Partial withdrawals made after completing the mandatory five-year lock-in period follow similar rules. ULIPs surrendered before the lock-in period are taxed at the individual's applicable income tax slab, and any Section 80C deductions (under old tax regime) claimed earlier are reversed. However, this payout is withheld until the 5th year of the policy. Until then, the fund value is transferred to a Discontinuance Policy Fund (DPF). 

 

For compliant policies, withdrawals remain tax-exempt. For non-compliant policies, the gains part is subject to capital gains tax. Understanding these ULIP tax benefits helps investors plan withdrawals and maturity outcomes more effectively. 

 

ULIP Taxation and Other Tax-Saving Investments 

 

Comparing ULIP taxation rules with other Section 80C options helps one clearly understand how different products are taxed at maturity. Traditional instruments such as PPF and NSC follow the EEE model, where contributions, returns, and maturity proceeds are fully or largely tax-exempt. ULIPs, however, offer conditional tax exemptions under Section 10(10D). 

 

ELSS mutual funds, while eligible for Section 80C deductions, attract long-term capital gains tax at 12.5% on gains exceeding ₹1.25 lakh. In contrast, ULIP maturity tax can be nil if premium-related conditions are met.
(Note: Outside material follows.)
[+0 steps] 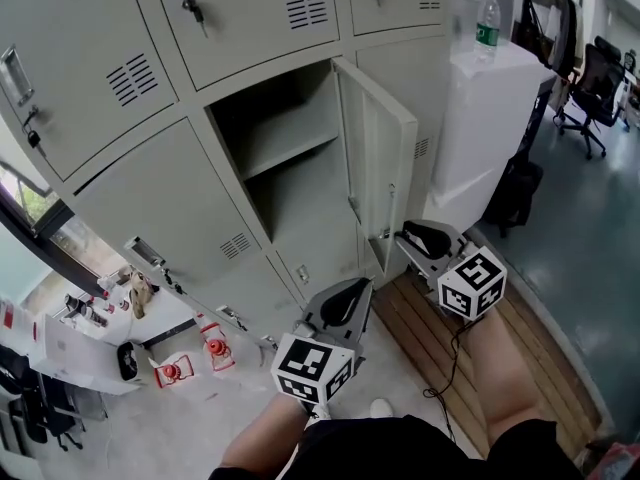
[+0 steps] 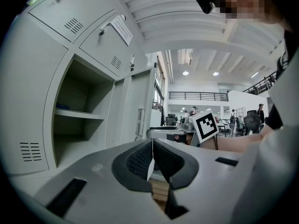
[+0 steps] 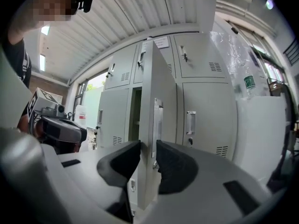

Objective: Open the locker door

The table below outlines how tax treatment differs across common tax-saving investments. 

 

InvestmentSection 80C Deduction Maturity Tax Lock-in Period 
ULIP Up to ₹1.5 lakh (old regime) Tax-exempt if conditions are satisfied like premium ≤ ₹2.5 lakh etc; else LTCG at 12.5% on gains >1.25 lakh 5 years 
ELSS Up to ₹1.5 lakh (old regime) LTCG at 12.5% on gains > ₹1.25 lakh 3 years 
PPF Up to ₹1.5 lakh Fully tax-free (EEE) 15 years 
NSC Up to ₹1.5 lakh Interest taxable as per the IT slab 5 years 

 

The right choice depends on your financial goals, time horizon, and whether you need insurance cover alongside investment growth. 

 

Conclusion 

 

While ULIPs offer tax efficiency, they are not universally tax-free. ULIP returns can be tax-exempt under Section 10(10D) if the annual premium is under ₹2.5 lakh and does not exceed 10% of the sum assured. Death benefits remain fully tax-free regardless of premium amounts. For investors evaluating market-linked insurance options, a ULIP for long-term growth would be a helpful starting point. 

 

Frequently Asked Questions 

 

1. Are ULIP returns tax-free in India? 

ULIP returns in India are tax-exempt only when certain conditions are met. For policies issued on or after 1 February 2021, the total annual premium across all ULIPs must remain within ₹2.5 lakh for all the years during the tenure of all these policies and should not exceed 10% of the sum assured. Policies that meet these limits qualify for tax exemption under Section 10(10D). 

 

2. Is the ULIP maturity amount taxable? 

The ULIP maturity proceeds become taxable if the annual premium exceeds ₹2.5 lakh (for policies issued after 1 February 2021) or if the premium exceeds 10% of the Sum Assured. In these cases, the gains are treated as Capital Gains. 

 

3. Is the death benefit from ULIP taxable? 

No. Death benefits received from ULIPs are completely exempt from tax under Section 10(10D), regardless of premium limits.